# THE TASK
Print out the data below in full and exactly, skipping the pictures.

(Records from a data source)
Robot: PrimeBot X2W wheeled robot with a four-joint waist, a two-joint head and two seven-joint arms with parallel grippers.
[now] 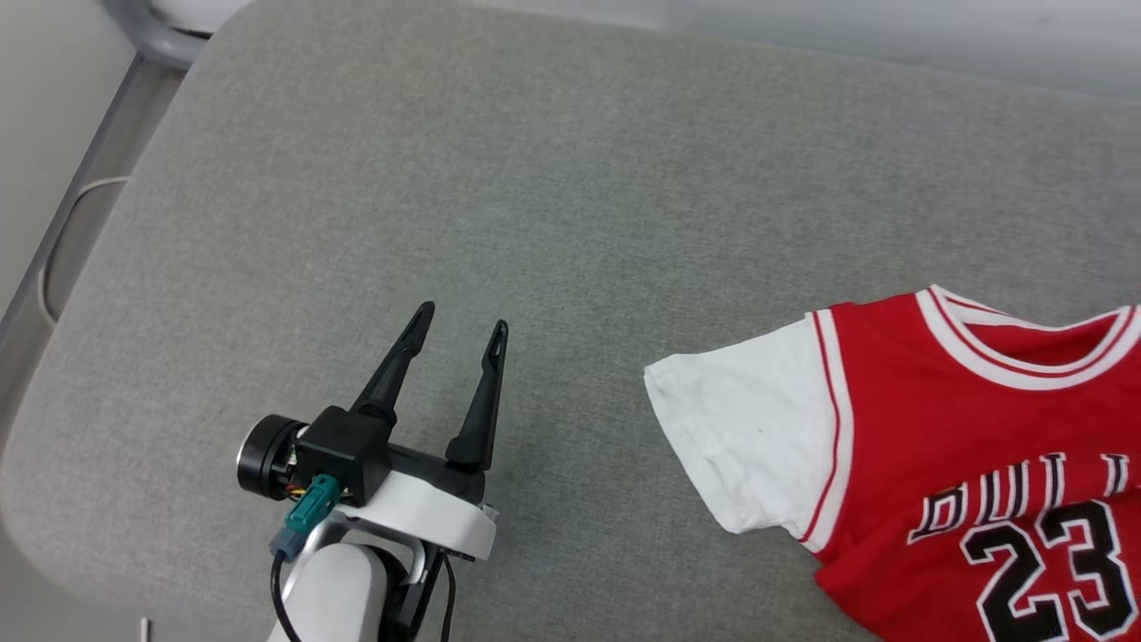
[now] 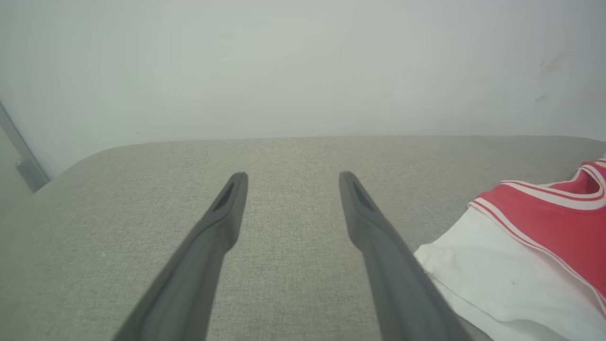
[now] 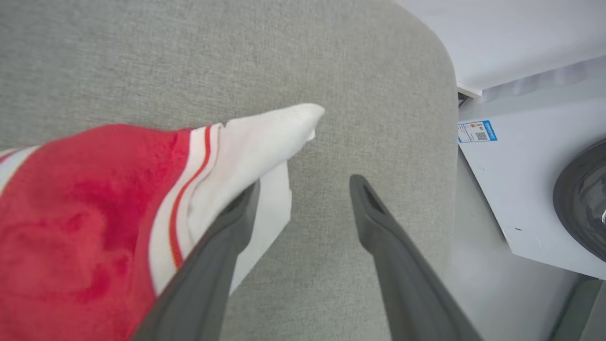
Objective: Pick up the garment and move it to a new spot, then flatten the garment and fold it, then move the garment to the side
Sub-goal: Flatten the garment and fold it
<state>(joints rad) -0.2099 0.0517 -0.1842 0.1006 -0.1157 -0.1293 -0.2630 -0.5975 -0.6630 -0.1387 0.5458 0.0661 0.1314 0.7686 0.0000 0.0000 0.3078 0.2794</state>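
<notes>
Right wrist view first: your right hand (image 3: 307, 183) is released, fingers spread wide, but a white sleeve (image 3: 265, 137) of the garment (image 3: 71, 213) lies draped over one finger, lifted and bunched. The way out, I'd say, is low and away from the garment, so the cloth slips off rather than dragging a crease back in. Then smooth outward from the red body toward that sleeve's tip.

Head view: the garment lies face up on the desk (image 1: 535, 178), collar on the far side, lettering and the 23 showing. Its other sleeve (image 1: 749, 428) is spread fairly flat. Your left hand (image 1: 464, 316) hovers released, empty, well apart from that sleeve.

Now, room. On the left hand's side of the garment you've got a broad run of bare desk, plenty for folding or sliding aside. Past the draped sleeve it's tighter: the desk's rounded edge sits close beyond the garment, with a white appliance (image 3: 521, 189) past it. Sweep too far that way and the sleeve could hang over the edge, so I'd work toward the open side.
</notes>
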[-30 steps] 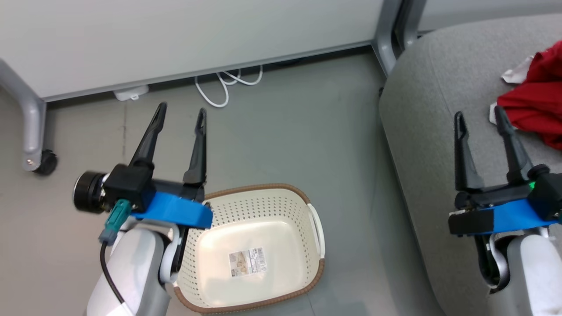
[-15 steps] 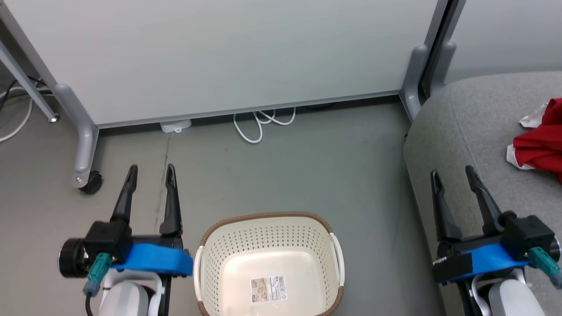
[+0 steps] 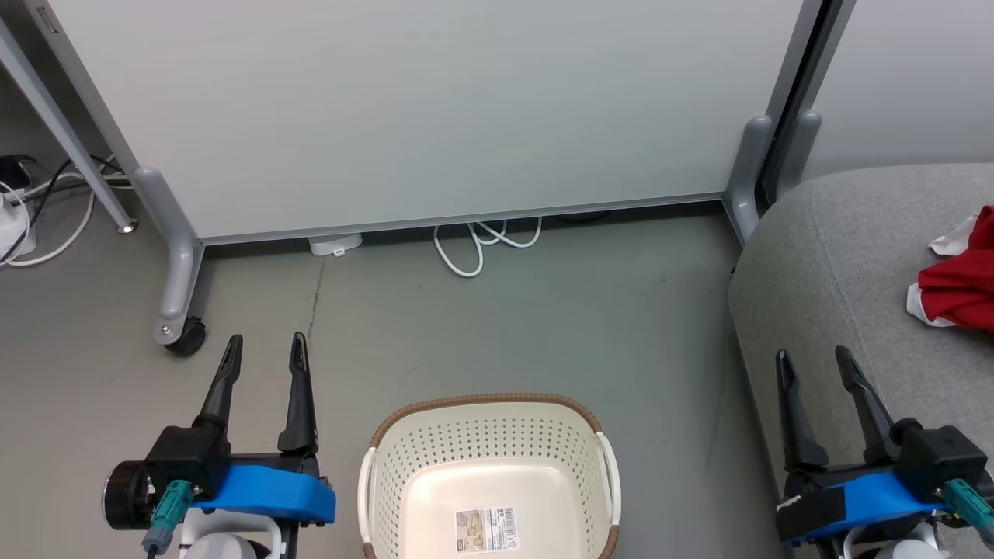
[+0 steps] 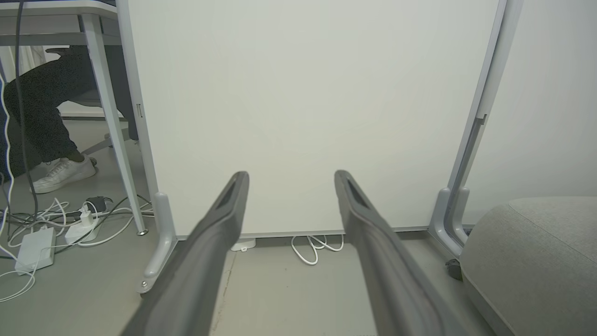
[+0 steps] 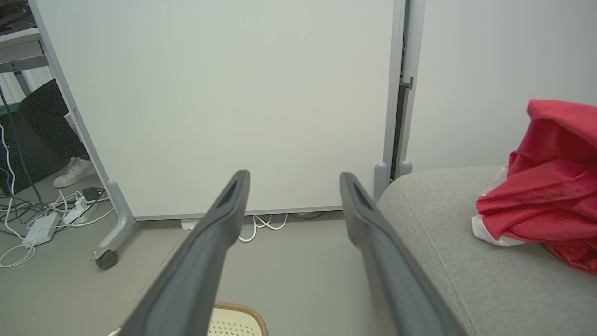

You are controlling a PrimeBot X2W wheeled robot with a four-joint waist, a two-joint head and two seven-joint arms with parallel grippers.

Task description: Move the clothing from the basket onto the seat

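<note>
The cream basket with its brown rim stands on the floor at the bottom middle; only a label lies in its base. Red clothing with white edges lies on the grey seat at the right, and it shows as a heap in the right wrist view. My left gripper is open over the floor, left of the basket. My right gripper is open over the seat's front edge, apart from the clothing. Both hold nothing.
A pale wheeled partition panel stands across the back, with a caster at the left. White cables lie under it. A desk leg, power strips and a person's foot are at the far left.
The head camera has tilted up and away, so the whole scene shifted down the picture. Both grippers have come lower and closer to the body, still open.
</note>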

# RESULT OF THE TASK
Robot: PrimeBot X2W wheeled robot with a four-joint waist, a two-joint head and two seven-joint arms with parallel grippers.
[now] 
[now] 
[now] 
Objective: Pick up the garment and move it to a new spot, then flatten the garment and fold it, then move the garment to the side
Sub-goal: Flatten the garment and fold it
<state>(joints rad) -0.2099 0.0517 -0.1842 0.1006 -0.1157 -0.1293 -0.2630 -0.5975 -0.6630 -0.1387 0.5458 0.0661 0.1314 0.7686 0.0000 0.0000 0.3078 0.2794</state>
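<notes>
Right wrist view first: your right hand (image 3: 307, 183) is released, fingers spread wide, but a white sleeve (image 3: 265, 137) of the garment (image 3: 71, 213) lies draped over one finger, lifted and bunched. The way out, I'd say, is low and away from the garment, so the cloth slips off rather than dragging a crease back in. Then smooth outward from the red body toward that sleeve's tip.

Head view: the garment lies face up on the desk (image 1: 535, 178), collar on the far side, lettering and the 23 showing. Its other sleeve (image 1: 749, 428) is spread fairly flat. Your left hand (image 1: 464, 316) hovers released, empty, well apart from that sleeve.

Now, room. On the left hand's side of the garment you've got a broad run of bare desk, plenty for folding or sliding aside. Past the draped sleeve it's tighter: the desk's rounded edge sits close beyond the garment, with a white appliance (image 3: 521, 189) past it. Sweep too far that way and the sleeve could hang over the edge, so I'd work toward the open side.
</notes>
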[-30 steps] 
[-15 steps] 
[+0 steps] 
[+0 steps] 
[+0 steps] 

You are controlling a PrimeBot X2W wheeled robot with a four-joint waist, a two-joint head and two seven-joint arms with parallel grippers.

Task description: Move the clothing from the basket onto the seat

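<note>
The cream basket with its brown rim stands on the floor at the bottom middle; only a label lies in its base. Red clothing with white edges lies on the grey seat at the right, and it shows as a heap in the right wrist view. My left gripper is open over the floor, left of the basket. My right gripper is open over the seat's front edge, apart from the clothing. Both hold nothing.
A pale wheeled partition panel stands across the back, with a caster at the left. White cables lie under it. A desk leg, power strips and a person's foot are at the far left.
The head camera has tilted up and away, so the whole scene shifted down the picture. Both grippers have come lower and closer to the body, still open.
</note>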

Nothing further remains for this exercise.